> **Directions**:
Below are the records; give again exactly the line with "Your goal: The", the line with "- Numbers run", and each line that lies between them, and nothing besides.
++++ Exercise materials
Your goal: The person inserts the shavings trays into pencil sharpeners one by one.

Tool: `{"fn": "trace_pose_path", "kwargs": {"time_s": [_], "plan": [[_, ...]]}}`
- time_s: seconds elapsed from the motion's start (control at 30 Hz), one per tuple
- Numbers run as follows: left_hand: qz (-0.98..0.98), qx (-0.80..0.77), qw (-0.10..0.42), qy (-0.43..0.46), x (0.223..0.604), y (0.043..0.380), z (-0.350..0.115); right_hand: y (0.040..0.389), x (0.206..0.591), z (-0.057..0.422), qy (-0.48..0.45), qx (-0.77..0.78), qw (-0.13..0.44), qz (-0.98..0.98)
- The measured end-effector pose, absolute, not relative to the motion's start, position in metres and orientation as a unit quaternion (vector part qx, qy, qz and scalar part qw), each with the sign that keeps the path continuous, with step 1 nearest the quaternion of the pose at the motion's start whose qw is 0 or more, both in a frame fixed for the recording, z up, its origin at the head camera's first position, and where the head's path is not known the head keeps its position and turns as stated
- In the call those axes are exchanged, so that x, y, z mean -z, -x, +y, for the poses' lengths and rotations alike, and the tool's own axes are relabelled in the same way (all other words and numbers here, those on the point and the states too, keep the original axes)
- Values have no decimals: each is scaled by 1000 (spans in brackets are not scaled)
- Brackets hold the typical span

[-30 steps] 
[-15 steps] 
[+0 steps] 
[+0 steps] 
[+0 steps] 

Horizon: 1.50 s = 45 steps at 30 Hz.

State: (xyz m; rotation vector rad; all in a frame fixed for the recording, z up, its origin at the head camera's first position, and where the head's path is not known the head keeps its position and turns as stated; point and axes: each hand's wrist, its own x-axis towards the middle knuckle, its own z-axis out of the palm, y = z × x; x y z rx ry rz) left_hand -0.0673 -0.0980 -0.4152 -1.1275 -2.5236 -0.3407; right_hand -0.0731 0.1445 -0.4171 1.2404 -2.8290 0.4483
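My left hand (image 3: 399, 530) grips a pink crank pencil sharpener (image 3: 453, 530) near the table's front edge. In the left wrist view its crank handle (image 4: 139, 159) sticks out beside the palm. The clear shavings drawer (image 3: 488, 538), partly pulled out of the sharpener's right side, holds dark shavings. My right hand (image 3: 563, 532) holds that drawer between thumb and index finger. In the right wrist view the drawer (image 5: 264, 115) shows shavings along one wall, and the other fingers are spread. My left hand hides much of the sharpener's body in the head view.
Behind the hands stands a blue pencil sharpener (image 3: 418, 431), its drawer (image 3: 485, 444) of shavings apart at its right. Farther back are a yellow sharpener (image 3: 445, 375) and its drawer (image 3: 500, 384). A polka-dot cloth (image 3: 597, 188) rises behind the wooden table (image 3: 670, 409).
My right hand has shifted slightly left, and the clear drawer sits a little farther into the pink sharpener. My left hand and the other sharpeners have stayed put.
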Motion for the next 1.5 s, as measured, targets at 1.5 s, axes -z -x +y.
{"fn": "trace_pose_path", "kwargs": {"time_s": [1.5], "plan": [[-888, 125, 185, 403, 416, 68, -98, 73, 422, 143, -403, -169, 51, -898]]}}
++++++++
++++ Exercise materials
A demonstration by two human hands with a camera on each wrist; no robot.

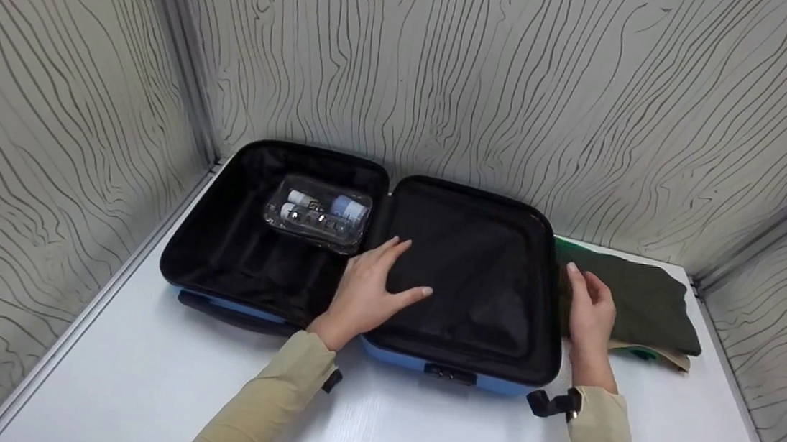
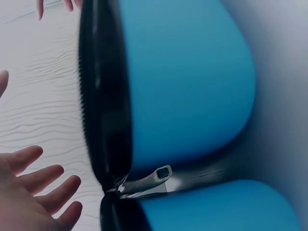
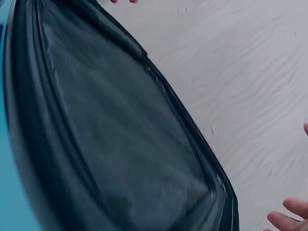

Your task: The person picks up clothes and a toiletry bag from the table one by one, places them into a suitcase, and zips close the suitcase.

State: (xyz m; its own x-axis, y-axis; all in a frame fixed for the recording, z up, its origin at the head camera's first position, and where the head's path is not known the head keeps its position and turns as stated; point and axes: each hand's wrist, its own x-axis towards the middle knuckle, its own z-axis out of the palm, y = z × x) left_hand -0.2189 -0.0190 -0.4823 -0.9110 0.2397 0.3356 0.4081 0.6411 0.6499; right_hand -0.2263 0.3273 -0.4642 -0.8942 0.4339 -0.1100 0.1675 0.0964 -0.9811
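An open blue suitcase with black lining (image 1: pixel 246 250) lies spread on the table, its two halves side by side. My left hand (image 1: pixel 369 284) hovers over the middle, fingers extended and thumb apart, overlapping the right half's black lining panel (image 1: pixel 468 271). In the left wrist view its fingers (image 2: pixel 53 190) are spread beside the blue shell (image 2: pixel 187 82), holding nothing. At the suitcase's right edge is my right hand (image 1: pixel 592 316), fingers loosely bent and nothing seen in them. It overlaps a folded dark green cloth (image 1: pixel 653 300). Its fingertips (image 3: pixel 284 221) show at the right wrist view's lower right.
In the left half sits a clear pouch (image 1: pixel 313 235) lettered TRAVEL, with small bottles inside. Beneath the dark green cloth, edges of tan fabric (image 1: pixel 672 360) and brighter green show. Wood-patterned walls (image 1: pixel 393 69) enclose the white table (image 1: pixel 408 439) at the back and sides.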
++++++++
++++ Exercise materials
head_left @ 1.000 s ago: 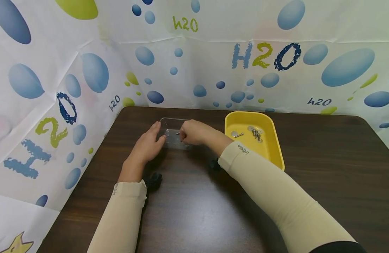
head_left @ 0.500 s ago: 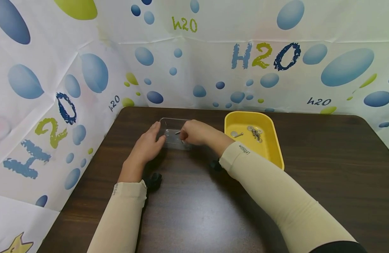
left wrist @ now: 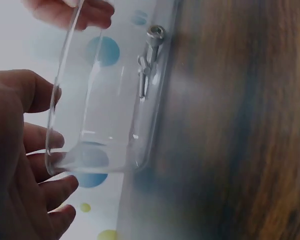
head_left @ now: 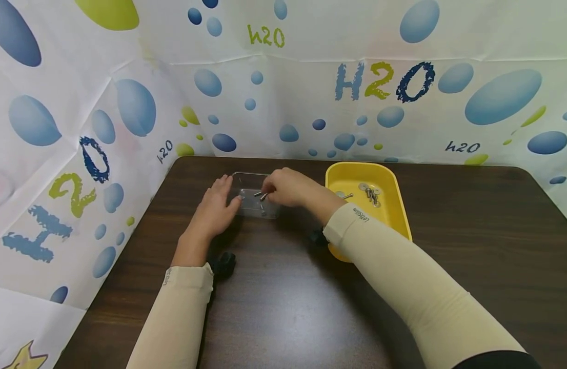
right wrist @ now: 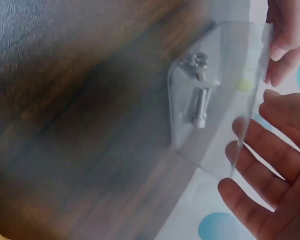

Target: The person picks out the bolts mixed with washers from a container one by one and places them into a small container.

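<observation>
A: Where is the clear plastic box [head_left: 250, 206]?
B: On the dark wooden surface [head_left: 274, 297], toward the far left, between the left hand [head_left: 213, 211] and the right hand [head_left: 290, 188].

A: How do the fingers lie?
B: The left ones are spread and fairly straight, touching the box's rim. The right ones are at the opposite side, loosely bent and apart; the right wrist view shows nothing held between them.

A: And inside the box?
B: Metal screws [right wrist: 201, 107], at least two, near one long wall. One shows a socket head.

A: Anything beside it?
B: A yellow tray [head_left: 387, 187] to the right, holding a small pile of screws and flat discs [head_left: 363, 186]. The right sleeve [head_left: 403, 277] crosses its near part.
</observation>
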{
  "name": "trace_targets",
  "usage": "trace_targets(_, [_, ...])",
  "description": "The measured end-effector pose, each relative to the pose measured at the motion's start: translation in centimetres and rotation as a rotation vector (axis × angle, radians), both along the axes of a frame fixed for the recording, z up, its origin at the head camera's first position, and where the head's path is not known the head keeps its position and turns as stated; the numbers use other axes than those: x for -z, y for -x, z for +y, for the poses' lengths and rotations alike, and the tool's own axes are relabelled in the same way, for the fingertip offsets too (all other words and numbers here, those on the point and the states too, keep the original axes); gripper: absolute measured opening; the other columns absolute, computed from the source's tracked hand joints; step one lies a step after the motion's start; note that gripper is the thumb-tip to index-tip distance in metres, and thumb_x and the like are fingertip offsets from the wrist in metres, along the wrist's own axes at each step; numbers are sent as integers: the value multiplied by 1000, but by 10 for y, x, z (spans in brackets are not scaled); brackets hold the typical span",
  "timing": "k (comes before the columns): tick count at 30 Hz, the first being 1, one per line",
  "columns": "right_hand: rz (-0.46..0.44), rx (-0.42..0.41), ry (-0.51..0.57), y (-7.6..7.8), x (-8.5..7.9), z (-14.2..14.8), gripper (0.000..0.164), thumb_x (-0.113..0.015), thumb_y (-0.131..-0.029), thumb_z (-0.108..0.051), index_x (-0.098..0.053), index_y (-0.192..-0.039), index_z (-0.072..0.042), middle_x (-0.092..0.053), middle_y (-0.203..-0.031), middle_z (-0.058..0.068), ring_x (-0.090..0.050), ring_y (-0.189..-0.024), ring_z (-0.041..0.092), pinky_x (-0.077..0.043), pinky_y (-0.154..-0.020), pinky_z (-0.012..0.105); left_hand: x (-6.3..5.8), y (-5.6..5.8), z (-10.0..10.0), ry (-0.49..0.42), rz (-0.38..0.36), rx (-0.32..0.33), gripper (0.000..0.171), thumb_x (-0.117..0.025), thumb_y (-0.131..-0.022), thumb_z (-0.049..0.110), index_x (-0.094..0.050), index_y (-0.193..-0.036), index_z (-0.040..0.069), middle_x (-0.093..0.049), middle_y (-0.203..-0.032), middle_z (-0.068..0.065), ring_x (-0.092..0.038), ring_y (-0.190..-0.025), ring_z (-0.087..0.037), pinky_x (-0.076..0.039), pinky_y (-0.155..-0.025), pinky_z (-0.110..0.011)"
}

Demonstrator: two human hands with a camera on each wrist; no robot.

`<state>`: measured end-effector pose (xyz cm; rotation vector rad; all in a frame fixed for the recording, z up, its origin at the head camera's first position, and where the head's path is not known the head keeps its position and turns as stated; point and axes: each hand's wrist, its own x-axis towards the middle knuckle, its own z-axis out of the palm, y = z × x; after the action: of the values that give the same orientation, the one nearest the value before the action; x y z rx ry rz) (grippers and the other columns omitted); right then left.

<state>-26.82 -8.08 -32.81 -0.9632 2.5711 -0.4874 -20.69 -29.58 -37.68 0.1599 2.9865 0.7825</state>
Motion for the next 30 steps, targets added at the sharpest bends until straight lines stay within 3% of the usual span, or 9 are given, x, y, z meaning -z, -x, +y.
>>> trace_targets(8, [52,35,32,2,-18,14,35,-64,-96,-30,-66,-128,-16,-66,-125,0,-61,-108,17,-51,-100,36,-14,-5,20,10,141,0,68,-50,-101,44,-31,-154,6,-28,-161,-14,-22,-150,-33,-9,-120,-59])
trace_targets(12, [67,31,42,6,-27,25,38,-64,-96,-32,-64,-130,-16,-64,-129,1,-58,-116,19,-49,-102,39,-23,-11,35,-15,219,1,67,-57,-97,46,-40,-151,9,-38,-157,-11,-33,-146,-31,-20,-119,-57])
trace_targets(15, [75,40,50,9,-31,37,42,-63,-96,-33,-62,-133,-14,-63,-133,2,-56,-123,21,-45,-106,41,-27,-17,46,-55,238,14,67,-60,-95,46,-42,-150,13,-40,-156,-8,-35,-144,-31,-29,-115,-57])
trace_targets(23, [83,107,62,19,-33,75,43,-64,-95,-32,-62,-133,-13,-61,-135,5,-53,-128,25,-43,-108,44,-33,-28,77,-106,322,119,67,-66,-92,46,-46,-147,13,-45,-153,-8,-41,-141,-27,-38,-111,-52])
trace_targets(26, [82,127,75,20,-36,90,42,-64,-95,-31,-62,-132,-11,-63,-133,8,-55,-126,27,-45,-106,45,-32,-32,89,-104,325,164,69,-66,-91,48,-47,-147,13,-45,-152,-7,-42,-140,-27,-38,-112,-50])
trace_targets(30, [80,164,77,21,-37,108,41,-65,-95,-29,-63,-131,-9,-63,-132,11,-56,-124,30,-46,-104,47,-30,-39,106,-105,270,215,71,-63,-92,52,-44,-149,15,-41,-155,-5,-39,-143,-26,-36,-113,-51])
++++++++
> **Answer to this problem**:
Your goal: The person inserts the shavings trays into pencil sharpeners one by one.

Tool: `{"fn": "trace_pose_path", "kwargs": {"time_s": [_], "plan": [[_, ...]]}}`
- time_s: seconds elapsed from the motion's start (control at 30 Hz), one per tuple
- Numbers run as follows: left_hand: qz (-0.98..0.98), qx (-0.80..0.77), qw (-0.10..0.42), qy (-0.43..0.46), x (0.223..0.604), y (0.043..0.380), z (-0.350..0.115); right_hand: y (0.040..0.389), x (0.206..0.591), z (-0.057..0.422), qy (-0.48..0.45), qx (-0.77..0.78), qw (-0.13..0.44), qz (-0.98..0.98)

Nothing else belongs to this exercise.